___ DATA EXTRACT
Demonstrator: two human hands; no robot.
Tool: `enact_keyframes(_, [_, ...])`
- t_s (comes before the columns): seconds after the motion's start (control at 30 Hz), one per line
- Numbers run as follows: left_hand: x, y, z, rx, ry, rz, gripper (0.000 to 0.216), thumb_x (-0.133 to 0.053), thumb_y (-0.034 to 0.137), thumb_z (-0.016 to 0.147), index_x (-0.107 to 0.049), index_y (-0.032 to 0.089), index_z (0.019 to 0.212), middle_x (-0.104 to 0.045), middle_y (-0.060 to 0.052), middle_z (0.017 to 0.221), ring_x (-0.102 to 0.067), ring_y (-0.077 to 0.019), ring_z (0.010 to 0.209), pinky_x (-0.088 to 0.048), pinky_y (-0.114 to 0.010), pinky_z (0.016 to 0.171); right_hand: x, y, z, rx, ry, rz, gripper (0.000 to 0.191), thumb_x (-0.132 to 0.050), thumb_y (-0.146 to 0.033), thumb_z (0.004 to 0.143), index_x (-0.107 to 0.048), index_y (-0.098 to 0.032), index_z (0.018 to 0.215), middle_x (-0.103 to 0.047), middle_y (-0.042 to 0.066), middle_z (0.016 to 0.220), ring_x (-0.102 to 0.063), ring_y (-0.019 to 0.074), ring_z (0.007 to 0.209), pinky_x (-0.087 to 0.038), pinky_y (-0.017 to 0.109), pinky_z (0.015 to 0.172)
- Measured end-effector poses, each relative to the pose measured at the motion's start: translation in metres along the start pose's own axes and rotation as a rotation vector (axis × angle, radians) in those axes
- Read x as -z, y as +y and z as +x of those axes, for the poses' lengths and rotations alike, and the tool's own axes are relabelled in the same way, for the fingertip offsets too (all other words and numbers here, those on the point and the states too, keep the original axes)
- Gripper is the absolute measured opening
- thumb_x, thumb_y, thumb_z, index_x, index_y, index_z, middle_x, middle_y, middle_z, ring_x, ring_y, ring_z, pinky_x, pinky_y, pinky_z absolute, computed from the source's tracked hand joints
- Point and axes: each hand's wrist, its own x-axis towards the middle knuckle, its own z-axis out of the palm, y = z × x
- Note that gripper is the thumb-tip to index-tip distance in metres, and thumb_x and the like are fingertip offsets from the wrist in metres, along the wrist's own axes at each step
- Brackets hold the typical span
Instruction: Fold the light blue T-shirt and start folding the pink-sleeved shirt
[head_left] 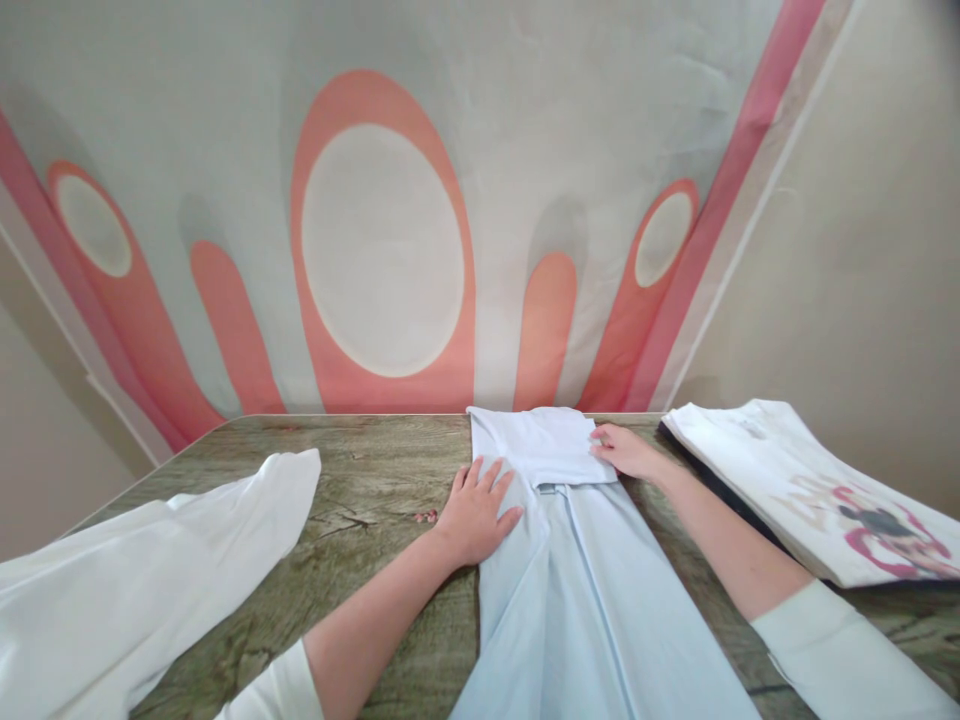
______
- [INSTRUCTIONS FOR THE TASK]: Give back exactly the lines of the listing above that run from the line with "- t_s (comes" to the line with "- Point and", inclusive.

- [FINISHED EXERCISE]:
- t_s (comes before the columns): seconds after the motion's start (control at 30 Hz), one per line
- Numbers run as follows: left_hand: x, y, z, rx, ry, rz, gripper (0.000 to 0.216), thumb_x (-0.133 to 0.053), thumb_y (-0.034 to 0.137), thumb_z (-0.016 to 0.147), index_x (-0.107 to 0.049), index_y (-0.032 to 0.089), index_z (0.019 to 0.212), middle_x (-0.104 to 0.045), middle_y (-0.060 to 0.052), middle_z (0.017 to 0.221), ring_x (-0.102 to 0.067), ring_y (-0.077 to 0.019), ring_z (0.010 to 0.209), pinky_x (-0.088 to 0.048), pinky_y (-0.114 to 0.010), pinky_z (0.016 to 0.171); right_hand: x, y, z, rx, ry, rz, gripper (0.000 to 0.191), thumb_x (-0.132 to 0.050), thumb_y (-0.146 to 0.033), thumb_z (0.004 to 0.143), index_x (-0.107 to 0.048), index_y (-0.098 to 0.032), index_z (0.018 to 0.215), middle_x (-0.103 to 0.047), middle_y (-0.042 to 0.066), middle_z (0.016 to 0.220), ring_x (-0.102 to 0.063), ring_y (-0.019 to 0.074), ring_z (0.007 to 0.209), pinky_x (-0.087 to 0.038), pinky_y (-0.017 to 0.109), pinky_z (0.015 to 0.172)
- Measured end-effector poses, each relative to the pose measured at the motion's start: translation in metres along the start pose's own axes and rotation as a rotation vector (axis × angle, radians) in those axes
- Read x as -z, y as +y and z as +x of those axes, for the poses' lengths and rotations alike, and the tool's own axes are relabelled in the same way, for the fingertip offsets too (all other words and numbers here, those on the point and the states too, keep the original axes)
- Gripper is the absolute measured opening
- thumb_x, thumb_y, thumb_z, index_x, index_y, index_z, middle_x, middle_y, middle_z, ring_x, ring_y, ring_z, pinky_x, pinky_y, pinky_z absolute, computed from the source's tracked hand joints
- Point and axes: each hand's wrist, its own x-axis towards the middle knuckle, its own z-axis out of the palm, y = z × x

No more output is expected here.